The group will advise the Speaker on possible future actions related to State Capitol historical artifacts under House control.

“Virginia has a story to tell that extends far beyond glorifying the Confederacy and its participants. The Confederacy’s primary objective in the Civil War was to preserve an ideology that maintained the enslavement of human beings,” Filler-Corn said. “Now is the time to provide context to our Capitol to truly tell the Commonwealth’s whole history. I look forward to Del. McQuinn and the Advisory Group on State Capitol Artifacts to work to ensure our Capitol reflects the broad experience of all Virginians.”

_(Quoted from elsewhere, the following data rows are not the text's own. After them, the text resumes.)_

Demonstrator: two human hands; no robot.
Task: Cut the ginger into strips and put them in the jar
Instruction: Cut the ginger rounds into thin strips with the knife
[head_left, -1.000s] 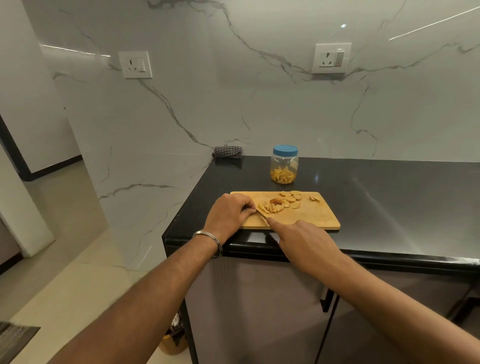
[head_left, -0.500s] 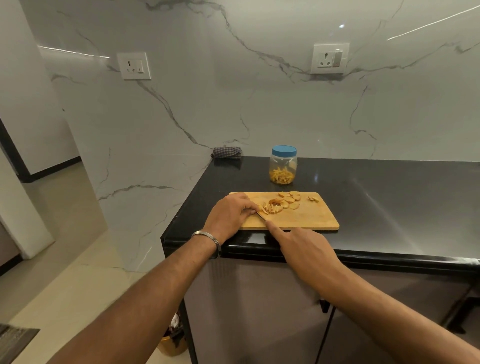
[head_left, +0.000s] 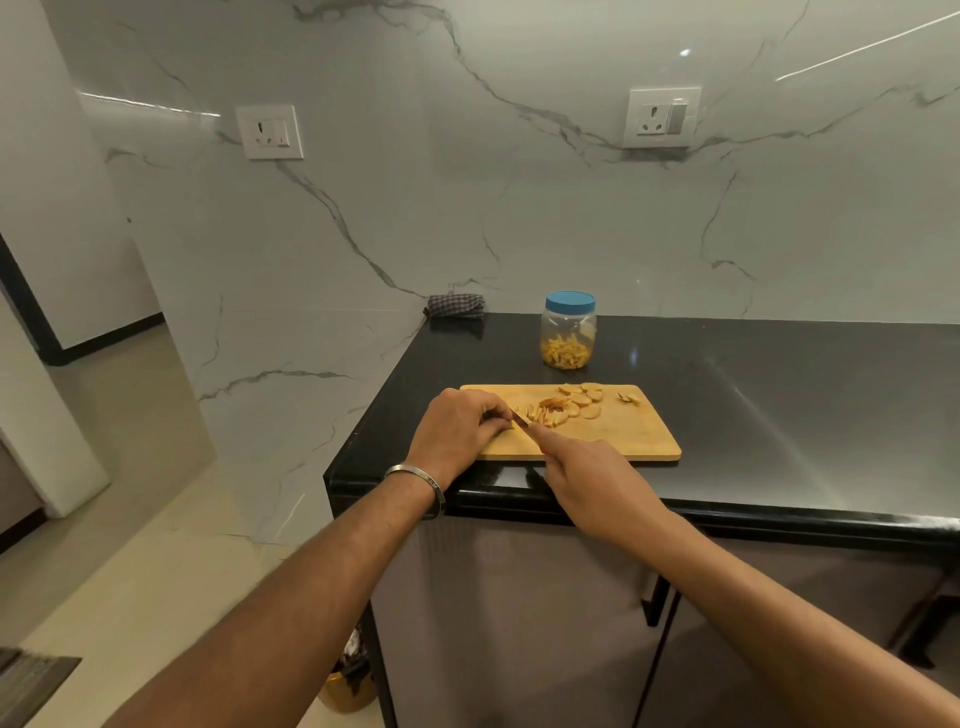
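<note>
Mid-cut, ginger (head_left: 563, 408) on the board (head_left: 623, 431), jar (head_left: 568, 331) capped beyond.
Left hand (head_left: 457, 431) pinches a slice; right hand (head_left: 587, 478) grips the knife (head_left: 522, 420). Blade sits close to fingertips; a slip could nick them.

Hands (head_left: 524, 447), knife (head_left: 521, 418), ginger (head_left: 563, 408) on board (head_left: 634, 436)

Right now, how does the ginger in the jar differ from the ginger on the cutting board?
The ginger in the jar is all thin strips; the ginger on the cutting board is mostly round slices, with a few strips by the knife. The jar's ginger sits heaped and closed under a blue lid; the board's ginger lies spread out in the open. Both are the same yellow-tan colour.
</note>
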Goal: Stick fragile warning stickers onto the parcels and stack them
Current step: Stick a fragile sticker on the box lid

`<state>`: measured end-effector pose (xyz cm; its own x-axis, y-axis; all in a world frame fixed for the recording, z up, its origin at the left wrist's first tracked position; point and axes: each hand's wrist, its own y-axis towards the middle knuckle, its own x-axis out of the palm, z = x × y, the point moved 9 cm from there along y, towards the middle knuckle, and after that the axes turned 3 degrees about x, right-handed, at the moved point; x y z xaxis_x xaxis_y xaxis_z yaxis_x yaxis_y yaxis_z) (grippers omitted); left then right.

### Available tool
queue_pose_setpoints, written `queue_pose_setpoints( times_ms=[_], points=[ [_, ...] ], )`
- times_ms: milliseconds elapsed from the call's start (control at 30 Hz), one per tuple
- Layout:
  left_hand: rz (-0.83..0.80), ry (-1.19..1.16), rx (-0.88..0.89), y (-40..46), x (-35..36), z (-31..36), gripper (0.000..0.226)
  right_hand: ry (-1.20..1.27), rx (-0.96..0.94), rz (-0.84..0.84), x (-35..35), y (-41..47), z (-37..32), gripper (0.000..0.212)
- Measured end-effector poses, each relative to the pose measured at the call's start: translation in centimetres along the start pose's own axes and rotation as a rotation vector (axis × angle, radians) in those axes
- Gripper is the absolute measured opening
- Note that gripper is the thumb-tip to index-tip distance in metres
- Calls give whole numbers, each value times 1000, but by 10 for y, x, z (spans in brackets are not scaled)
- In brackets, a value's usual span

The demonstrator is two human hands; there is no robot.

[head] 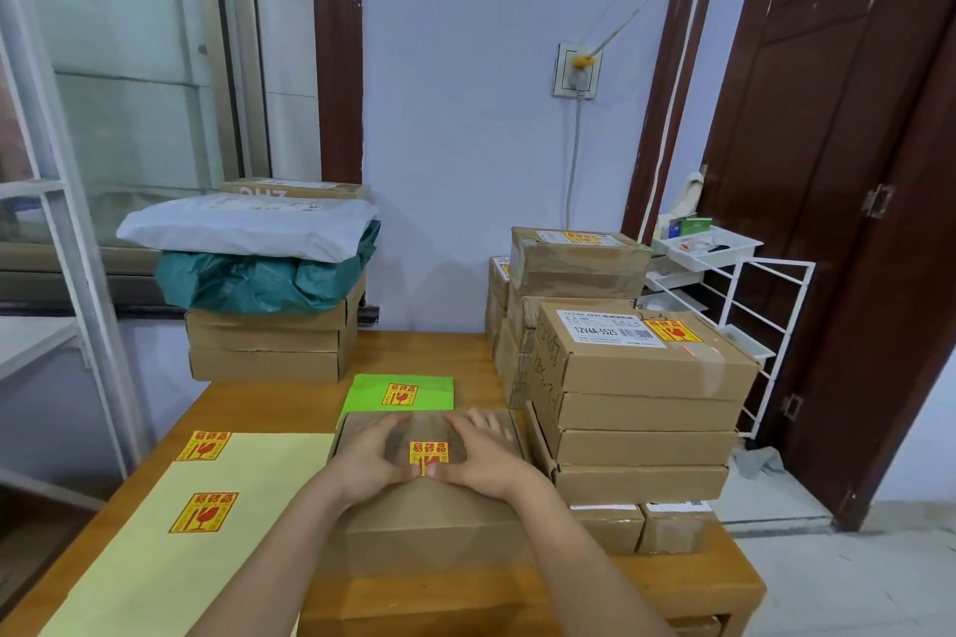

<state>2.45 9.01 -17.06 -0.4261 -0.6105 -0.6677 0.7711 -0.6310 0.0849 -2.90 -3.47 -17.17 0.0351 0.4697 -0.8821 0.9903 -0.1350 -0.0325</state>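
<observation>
On the wooden counter [424, 357], nearest the camera, lies a flat brown parcel [429, 522], closed; contents not visible. A yellow-and-red fragile sticker [428, 454] sits on the parcel's top face, toward its far half. Left hand [368, 460] and right hand [486, 461] rest flat on the parcel top on either side of the sticker, fingers extended and spread, thumbs meeting at the sticker's lower edge; neither hand grips anything. Just behind the parcel: a green backing sheet [401, 393] carrying one sticker. Left of the parcel: a pale yellow backing sheet [170, 553] with two stickers. Right of the parcel: a stack of cartons [641, 409], all closed; the top carton has a white label reading "12V4A-5525", a barcode and a fragile sticker. Behind the parcel to the left: three flat cartons [269, 341] under a green poly bag [264, 279] and a white mailer [248, 222]. Sticker text is Chinese characters above a broken-glass symbol.
</observation>
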Motion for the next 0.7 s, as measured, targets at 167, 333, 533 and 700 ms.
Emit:
queue_pose_setpoints(
  times_ms=[167,333,533,700],
  points=[
    [18,-123,-34,-1,-5,-2,66,121,-6,-96,1,2,4,72],
    [182,94,-53,-4,-9,3,62,162,58,24,-4,5,3,58],
    [268,332,-20,-5,-10,12,62,-73,64,113,0,8,-3,62],
    [309,373,-20,-2,-10,9,53,-85,80,147,3,12,-3,62]
  ],
)
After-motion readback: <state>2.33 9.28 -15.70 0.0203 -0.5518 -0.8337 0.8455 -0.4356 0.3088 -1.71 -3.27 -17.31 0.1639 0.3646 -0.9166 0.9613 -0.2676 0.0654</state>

In addition to removal of the statue of Robert E. Lee, artifacts recognizing the following persons who participated in the Confederacy were removed from the Old House Chamber:

  • Joseph E. Johnston
  • Fitzhugh Lee
  • Alexander H. Stephens
  • Thomas Bocock
  • Thomas J. “Stonewall” Jackson
  • James E.B. “Jeb” Stuart
  • Jefferson F. Davis
  • Matthew F. Maury

This Speaker’s Advisory Group on State Capitol Artifacts, which will be made up of a bipartisan group of House members, historians and community leaders from across the Commonwealth who will meet and provide analysis to the Speaker on:

  • Possible further actions on House-controlled artifacts in the Capitol
  • The erection of additional historic artifacts and historic context in the House-controlled areas of the Capitol
  • What will be done long-term with the Confederate artifacts removed today from the Old House Chamber

“The artifacts at the Capitol are a painful reminder of the deep-rooted wounds of slavery and 401 years of oppression. These Confederate artifacts are constant reminders of individuals who had no intentions of guaranteeing justice, equality and equity for all,” McQuinn said. “I am proud of Speaker Filler-Corn for taking this action to not only remove these hateful symbols, but also create a process to make sure our State Capitol reflect our ideals. I am honored she has chosen me to chair the Speaker’s Advisory Group on State Capitol Artifacts and help our Commonwealth create a more inclusive State Capitol.”